### [TASK INSTRUCTIONS]
An unaltered copy of every line below is the expected output.

### [INPUT DATA]
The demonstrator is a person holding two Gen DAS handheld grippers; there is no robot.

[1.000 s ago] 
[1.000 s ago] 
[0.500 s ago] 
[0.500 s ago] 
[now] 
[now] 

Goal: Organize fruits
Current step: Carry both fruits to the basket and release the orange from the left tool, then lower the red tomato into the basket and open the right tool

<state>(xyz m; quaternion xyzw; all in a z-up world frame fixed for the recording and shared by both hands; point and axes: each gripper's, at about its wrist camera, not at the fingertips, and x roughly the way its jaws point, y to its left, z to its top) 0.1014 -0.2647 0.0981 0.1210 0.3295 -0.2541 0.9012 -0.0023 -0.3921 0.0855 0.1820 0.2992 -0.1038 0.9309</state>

### [COMPLETED EXERCISE]
The demonstrator is a person holding two Gen DAS handheld grippers; there is no robot.

[1.000 s ago] 
[1.000 s ago] 
[0.500 s ago] 
[0.500 s ago] 
[now] 
[now] 

Goal: Organize fruits
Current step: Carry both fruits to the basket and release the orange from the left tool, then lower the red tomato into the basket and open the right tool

<state>(xyz m; quaternion xyzw; all in a z-up world frame fixed for the recording and shared by both hands; point and axes: each gripper's, at about its wrist camera, not at the fingertips, and x roughly the way its jaws point, y to its left, z to its top) 0.1014 -0.2647 0.0981 0.1210 0.3295 -0.2541 0.9012 -0.0023 -0.3921 0.0855 0.1820 0.2992 -0.1038 0.9309</state>

No further output is needed for this exercise.